8. We may further like to add here that if capital gains are deemed to have been earned by the assessee on transfer of land as per the provisions of Section 2(47) of the Act, as per which the registration of the sale deed is not necessary, the consequences are that the seller or the assessee is said to have transferred his right in property and consequently those rights are acquired by the transferee; if in the case of transferor the same is to be treated as sale, then, we do not find any reason to give a different meaning to the word ‘Purchase’. If someone has sold a property, consequently the other person has purchased the said property. If the transfer of property is complete as per the definition of transfer u/s 2(47) of the Act, the assessee is made labile to pay tax on the capital gains earned by him, on the same analogy, the transfer is also complete in favour of the purchaser also. The provisions cannot be interpreted in a manner to say that transfer vis-a-vis selling is complete but vis-a-vis purchase is not complete in respect of same transaction. In view of this, the word Purchase cannot be interpreted and detached from the definition of word ‘transfer’ as given u/s 2(47) of the Act. When the transfer takes effect as per the provisions of section 2(47) of the Act, if a liability to pay tax arise in the case of the seller, the consequent right to get deduction on the purchase of property accrues in favour of the purchaser, if he otherwise is so eligible to claim it as per the relevant provisions of the Act.

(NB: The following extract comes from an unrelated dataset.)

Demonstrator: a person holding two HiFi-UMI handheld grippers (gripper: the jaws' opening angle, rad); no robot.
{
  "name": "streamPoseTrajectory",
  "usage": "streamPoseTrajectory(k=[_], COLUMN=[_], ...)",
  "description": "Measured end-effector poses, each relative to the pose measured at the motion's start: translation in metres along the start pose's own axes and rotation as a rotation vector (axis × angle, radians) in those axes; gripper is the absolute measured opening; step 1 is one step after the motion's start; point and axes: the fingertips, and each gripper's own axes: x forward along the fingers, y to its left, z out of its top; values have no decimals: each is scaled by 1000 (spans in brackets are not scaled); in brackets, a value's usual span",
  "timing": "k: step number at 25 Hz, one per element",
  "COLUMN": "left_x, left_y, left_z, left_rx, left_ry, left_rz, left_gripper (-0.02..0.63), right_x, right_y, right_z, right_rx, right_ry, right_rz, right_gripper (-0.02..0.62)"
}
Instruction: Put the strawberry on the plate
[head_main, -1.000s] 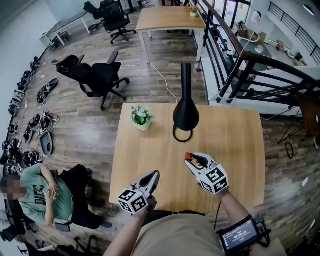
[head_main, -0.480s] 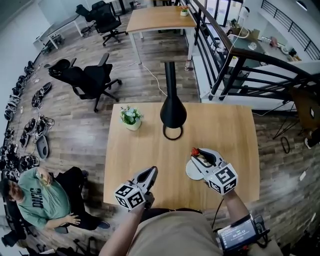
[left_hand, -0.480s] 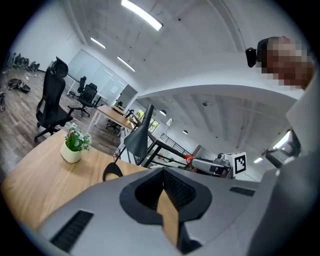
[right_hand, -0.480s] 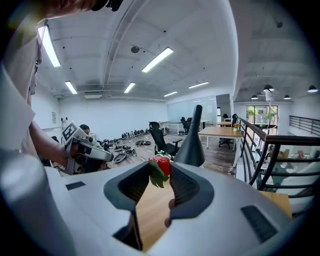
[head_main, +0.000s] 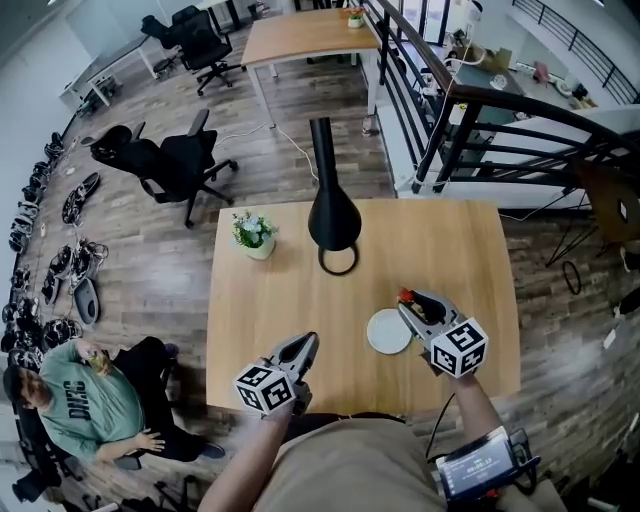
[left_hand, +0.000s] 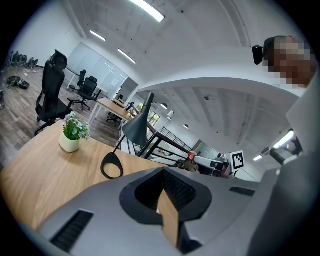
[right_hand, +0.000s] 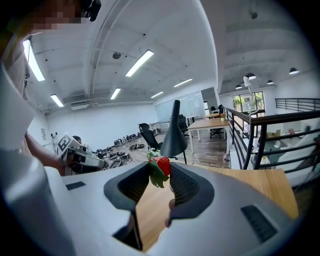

9. In view of our above observations, the Assessing officer is directed to give the benefit of deduction u/s 54B of the Act in respect of the purchase of the property at Village Dadu to the assessee.
10. In the result, the appeal of the assessee is allowed.
8. On going through the above, we find that the same is squarely applicable and that in our consideration the assessee has duly complied to the consideration provided u/s 54B and has utilized the sale consideration from sale of urban agricultural land for purchase of other agricultural land within a period of two years from the date of transfer of land and thus has made a valid claim u/s 54B of the Act. We therefore set aside the findings of Ld. CIT(A) and allow the grounds of appeal raised by the assessee.
9. In the result, appeal of the assessee is allowed.